Codex CLI to OGX to LLM Provider flow

Codex sends Responses API requests to OGX. OGX routes them to whatever inference provider you've configured, translating formats where needed. Codex doesn't know or care what's behind OGX.

This means tool execution (shell commands, file reads/writes, code generation) still happens locally in Codex. OGX only handles the inference routing.

Setup

Three steps. Assumes you have OGX and Codex CLI already installed.

1. Start OGX

export OPENAI_API_KEY="your-key-here"
ogx stack run starter

For Ollama instead of OpenAI:

OLLAMA_URL=http://localhost:11434/v1 ogx stack run starter

2. Configure Codex CLI

Add the following to ~/.codex/config.toml:

model = "openai/gpt-4o"
model_provider = "ogx"

[model_providers.ogx]
name = "OpenAI"
base_url = "http://localhost:8321/v1"
wire_api = "responses"
supports_websockets = false

If you're using Ollama, change the model line:

model = "ollama/llama3.2:3b"

3. Test it

codex "Write a hello world function in Python"

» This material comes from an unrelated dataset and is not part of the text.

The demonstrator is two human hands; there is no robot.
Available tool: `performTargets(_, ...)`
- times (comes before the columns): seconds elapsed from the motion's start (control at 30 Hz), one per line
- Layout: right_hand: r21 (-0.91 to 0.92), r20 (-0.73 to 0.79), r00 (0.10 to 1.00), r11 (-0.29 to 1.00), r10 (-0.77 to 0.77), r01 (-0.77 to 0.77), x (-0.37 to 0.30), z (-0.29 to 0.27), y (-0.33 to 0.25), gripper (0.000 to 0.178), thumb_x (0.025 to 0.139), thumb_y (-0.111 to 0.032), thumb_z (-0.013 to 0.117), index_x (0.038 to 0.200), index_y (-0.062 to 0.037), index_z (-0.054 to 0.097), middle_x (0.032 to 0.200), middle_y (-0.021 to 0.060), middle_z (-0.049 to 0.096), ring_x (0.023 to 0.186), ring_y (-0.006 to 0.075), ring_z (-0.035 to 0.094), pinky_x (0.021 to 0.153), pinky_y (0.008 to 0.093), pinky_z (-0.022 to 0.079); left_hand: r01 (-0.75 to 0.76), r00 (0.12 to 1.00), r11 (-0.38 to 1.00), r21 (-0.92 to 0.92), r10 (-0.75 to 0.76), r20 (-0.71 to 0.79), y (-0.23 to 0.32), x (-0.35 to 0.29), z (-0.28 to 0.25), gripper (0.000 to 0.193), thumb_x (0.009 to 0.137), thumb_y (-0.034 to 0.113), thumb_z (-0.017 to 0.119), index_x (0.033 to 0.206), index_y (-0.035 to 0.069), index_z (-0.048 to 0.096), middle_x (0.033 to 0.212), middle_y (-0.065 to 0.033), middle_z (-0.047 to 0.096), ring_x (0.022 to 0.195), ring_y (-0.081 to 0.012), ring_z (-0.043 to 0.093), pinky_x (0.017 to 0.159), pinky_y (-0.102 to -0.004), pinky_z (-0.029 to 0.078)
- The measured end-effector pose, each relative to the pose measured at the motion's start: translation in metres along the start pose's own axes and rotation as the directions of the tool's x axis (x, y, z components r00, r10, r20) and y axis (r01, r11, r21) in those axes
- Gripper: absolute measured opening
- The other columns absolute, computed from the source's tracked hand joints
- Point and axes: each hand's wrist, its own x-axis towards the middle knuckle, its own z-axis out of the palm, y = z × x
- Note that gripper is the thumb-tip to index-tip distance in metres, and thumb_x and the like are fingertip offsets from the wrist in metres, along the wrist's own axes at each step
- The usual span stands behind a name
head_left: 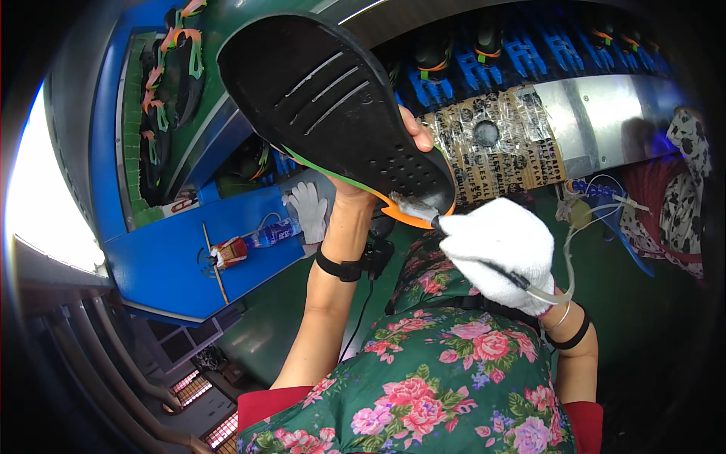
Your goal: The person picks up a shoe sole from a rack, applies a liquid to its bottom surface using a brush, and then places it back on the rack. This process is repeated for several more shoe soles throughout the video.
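My bare left hand [416, 130] is closed around a black shoe sole [321, 91], holding it up and tilted from below. Its thumb or fingers show over the far edge, and the rest of the hand is hidden behind the sole. The sole has raised lines at the wide end, small holes toward the narrow end, and a green and orange rim. My right hand [499, 250], in a white knit glove, is closed on a brush [414, 207]. The bristles lie against the narrow end of the sole, near the orange rim. A clear tube [546, 296] runs back from the brush.
Ahead runs a metal ledge [590, 113] covered partly by taped cardboard [491, 140]; beyond it, blue racks [522, 53] carry shoes. A blue table [166, 261] at left holds a bottle [274, 233], white gloves [308, 208] and a red packet [231, 252]. Shoes [189, 72] lie farther left.
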Motion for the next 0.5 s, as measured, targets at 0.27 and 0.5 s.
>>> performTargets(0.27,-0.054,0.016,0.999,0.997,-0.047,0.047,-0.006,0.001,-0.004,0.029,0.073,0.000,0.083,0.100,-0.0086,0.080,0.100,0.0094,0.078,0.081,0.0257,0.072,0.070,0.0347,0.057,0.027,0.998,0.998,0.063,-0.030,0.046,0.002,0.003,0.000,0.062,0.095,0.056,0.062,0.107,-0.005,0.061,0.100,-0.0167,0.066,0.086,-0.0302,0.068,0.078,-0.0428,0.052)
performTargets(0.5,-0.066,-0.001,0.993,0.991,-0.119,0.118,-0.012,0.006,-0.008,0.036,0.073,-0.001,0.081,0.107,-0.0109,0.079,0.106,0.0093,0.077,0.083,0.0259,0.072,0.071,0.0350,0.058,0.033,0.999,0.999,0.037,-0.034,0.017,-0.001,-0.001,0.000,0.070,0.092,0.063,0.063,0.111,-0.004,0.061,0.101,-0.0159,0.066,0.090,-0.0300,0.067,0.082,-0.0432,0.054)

If you see Codex generate code and propose changes, the proxy is working.

Model compatibility

Choose models that are exposed by your OGX server and compatible with the Responses API:

  • openai/gpt-4o
  • openai/gpt-4o-mini
  • openai/gpt-5.4
  • anthropic/claude-3-5-sonnet-20241022
  • ollama/llama3.2:3b

The model ID format depends on which inference provider is backing your OGX server. The prefix (e.g., openai/, ollama/) tells OGX where to route the request.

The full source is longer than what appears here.